At home in the country of my childhood, I went to the markets
and saw the numbers
tattooed on skin become old, a sleeve
falling back from a forearm, the ink of the camps faded and wrinkled.
That was when I stopped telling people
I’d survived a test, or an awkward
moment, or a difficult visit. Survival is about none of those things:
it is about skin and bone and
breath. Even as a child, I understood that.
It is skin and bone and breath that cries out
in the countries of rendition,
where cellars drip water to chill, to electrocute
and men with hard faces drag make-believe answers from exhausted lips.
It is skin and bone and
breath that cries out when a woman learns
her home is a killing ground, slammed against walls, kicked, battered.
It is skin and bone and
breath that cries out when an
animal is tortured, a child is molested, a life is ended.

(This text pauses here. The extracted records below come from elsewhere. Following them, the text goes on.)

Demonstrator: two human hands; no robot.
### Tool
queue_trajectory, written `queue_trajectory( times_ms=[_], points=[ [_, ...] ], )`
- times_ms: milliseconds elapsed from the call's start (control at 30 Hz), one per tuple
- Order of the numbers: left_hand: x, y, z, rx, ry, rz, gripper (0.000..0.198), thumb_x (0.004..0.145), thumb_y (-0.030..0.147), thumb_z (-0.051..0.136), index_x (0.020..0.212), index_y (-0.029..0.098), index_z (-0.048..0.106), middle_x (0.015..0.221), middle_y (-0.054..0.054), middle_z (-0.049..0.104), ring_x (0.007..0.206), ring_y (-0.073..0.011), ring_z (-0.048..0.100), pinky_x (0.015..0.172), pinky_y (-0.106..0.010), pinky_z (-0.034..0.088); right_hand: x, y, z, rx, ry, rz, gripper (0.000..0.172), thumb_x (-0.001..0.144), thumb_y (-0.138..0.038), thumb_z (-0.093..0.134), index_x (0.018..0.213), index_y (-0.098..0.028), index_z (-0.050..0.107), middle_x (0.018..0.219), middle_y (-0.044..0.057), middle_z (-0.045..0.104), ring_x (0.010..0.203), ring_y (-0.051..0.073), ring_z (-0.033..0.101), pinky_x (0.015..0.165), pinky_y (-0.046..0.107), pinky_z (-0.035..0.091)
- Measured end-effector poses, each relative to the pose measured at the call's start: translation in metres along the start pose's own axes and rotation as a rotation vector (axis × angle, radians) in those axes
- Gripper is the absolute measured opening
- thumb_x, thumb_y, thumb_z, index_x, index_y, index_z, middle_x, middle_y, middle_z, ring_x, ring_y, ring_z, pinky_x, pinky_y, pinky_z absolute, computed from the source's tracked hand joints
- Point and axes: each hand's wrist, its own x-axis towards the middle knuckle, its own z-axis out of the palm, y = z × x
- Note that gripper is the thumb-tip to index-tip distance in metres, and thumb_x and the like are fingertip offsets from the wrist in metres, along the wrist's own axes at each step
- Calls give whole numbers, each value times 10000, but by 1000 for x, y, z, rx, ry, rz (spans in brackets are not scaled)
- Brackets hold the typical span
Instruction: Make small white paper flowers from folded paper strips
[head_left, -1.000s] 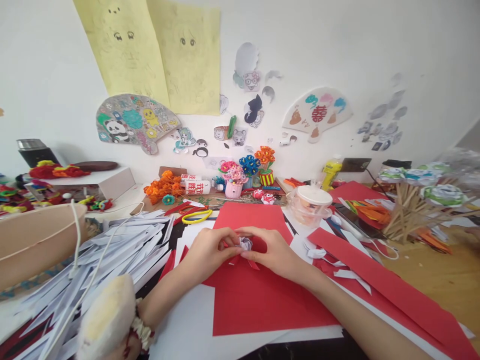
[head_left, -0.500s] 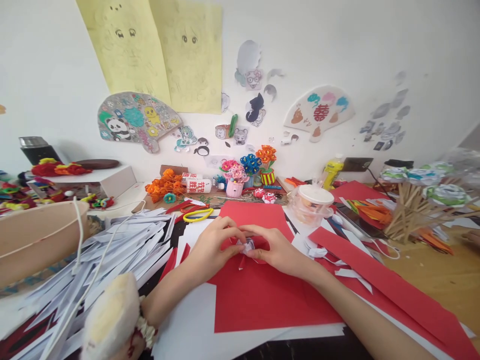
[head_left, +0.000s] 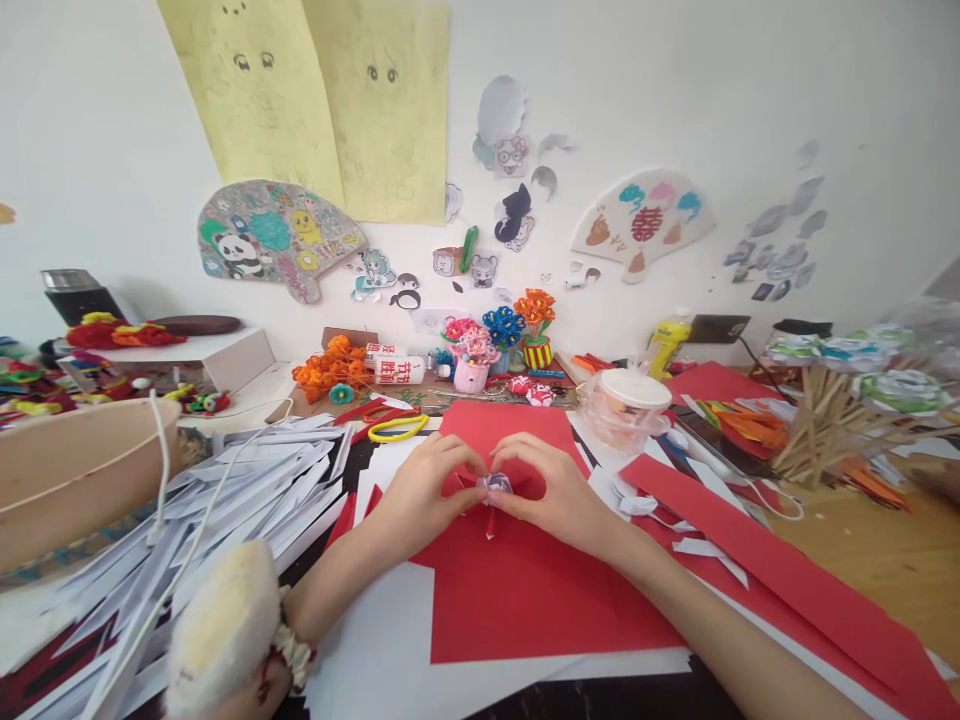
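Note:
Between my two hands sits a small folded paper piece point(head_left: 495, 486), white on top with red paper parts below and around it. My left hand point(head_left: 442, 480) pinches its left side with thumb and fingertips. From the right, my right hand point(head_left: 547, 490) grips it the same way, index finger arched above it. A narrow red tip points down toward me from under it. Beneath both hands lies a large red paper sheet point(head_left: 540, 610) on top of white sheets point(head_left: 375, 640). The exact folds are too small to make out.
A heap of white paper strips point(head_left: 255, 500) lies left, with a white cable across it. Yellow-handled scissors point(head_left: 397, 428) rest beyond my left hand. A lidded plastic cup point(head_left: 626, 405) and a long red paper strip point(head_left: 772, 570) are right. Paper flowers point(head_left: 502, 328) stand along the wall.
My fingers have shifted around the folded paper piece; the gap between my index fingertips has widened slightly. More of the white part shows. The view has moved a little.

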Motion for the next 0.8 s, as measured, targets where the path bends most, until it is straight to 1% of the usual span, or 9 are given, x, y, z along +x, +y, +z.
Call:
queue_trajectory(
  times_ms=[100, 200, 267, 433, 600, 800],
  points=[
    [-1, 0, 3, -8, -1, -20, 58, 788, 231, 655, 807, 205, 607, 843, 19, 621, 828, -162, 529, 738, -275, 378, -1, -2, 0, -25, 0, -45, 93, 796, -219, 662, 851, -218, 587, 1016, 45, 586, 950, 188, 577, 845, 305, 462],
    [-2, 0, 3, 5, -18, -48, 39, 795, 215, 633, 807, 208, 596, 822, 29, 625, 811, -162, 523, 712, -269, 374, -3, -5, 1, -59, 9, -86, 134, 780, -126, 627, 868, -216, 581, 1040, 49, 569, 969, 185, 565, 853, 297, 455],
    [-1, 1, 3, 11, -28, -61, 39, 787, 196, 629, 803, 209, 596, 811, 32, 627, 809, -164, 522, 702, -267, 372, -3, -5, 1, -87, 14, -97, 148, 771, -109, 616, 868, -214, 579, 1031, 49, 567, 953, 185, 564, 842, 299, 457],
    [0, 2, 1, 9, -32, -88, 44, 773, 175, 630, 786, 209, 605, 792, 33, 627, 809, -164, 531, 695, -261, 367, -3, -4, 3, -125, -3, -99, 115, 771, -111, 603, 832, -208, 600, 982, 48, 571, 889, 183, 565, 789, 305, 464],
    [0, 2, 2, 4, -18, -94, 30, 778, 197, 630, 767, 215, 609, 779, 34, 624, 807, -164, 532, 690, -261, 359, -4, -4, 3, -84, -26, -81, 152, 771, -73, 569, 827, -207, 614, 996, 47, 563, 909, 180, 564, 823, 317, 456],
    [1, 5, 0, 12, -23, -117, 24, 771, 214, 644, 757, 220, 626, 792, 35, 640, 804, -170, 531, 685, -269, 352, -2, -4, -1, 1, -100, -39, 201, 752, -16, 525, 801, -200, 588, 1037, 46, 535, 934, 169, 573, 848, 310, 453]
  ],
)
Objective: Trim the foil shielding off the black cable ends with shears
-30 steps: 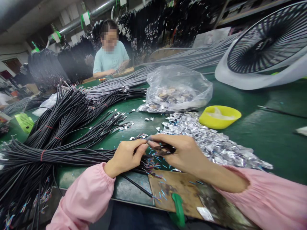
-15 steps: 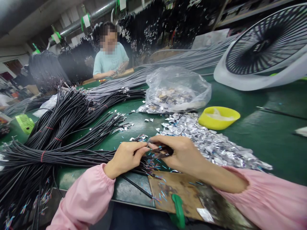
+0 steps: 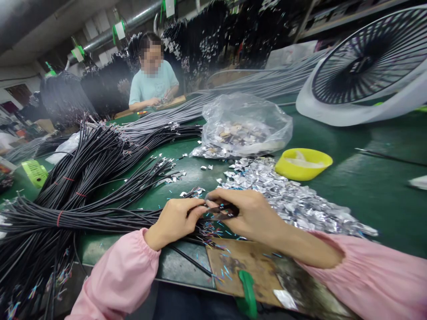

Survival is more than a heart can endure
when flesh screams for an end to pain. At home
in the country of my childhood, I played on overgrown Nazi bunkers,
ran laughing past the place
where submarine activity was monitored to kill
my people and those who stood with them. It happened
long before I was born—I lived only with
the memories in the old people’s eyes,
only with the curses on the names of those who had occupied
my city and destroyed its faith. Only
with the numbers tattooed
where no numbers should be, echoes of the camps where
death was welcomed and captured
women parachutists were shoved alive into
ovens, and I said I had survived? I’d survived nothing.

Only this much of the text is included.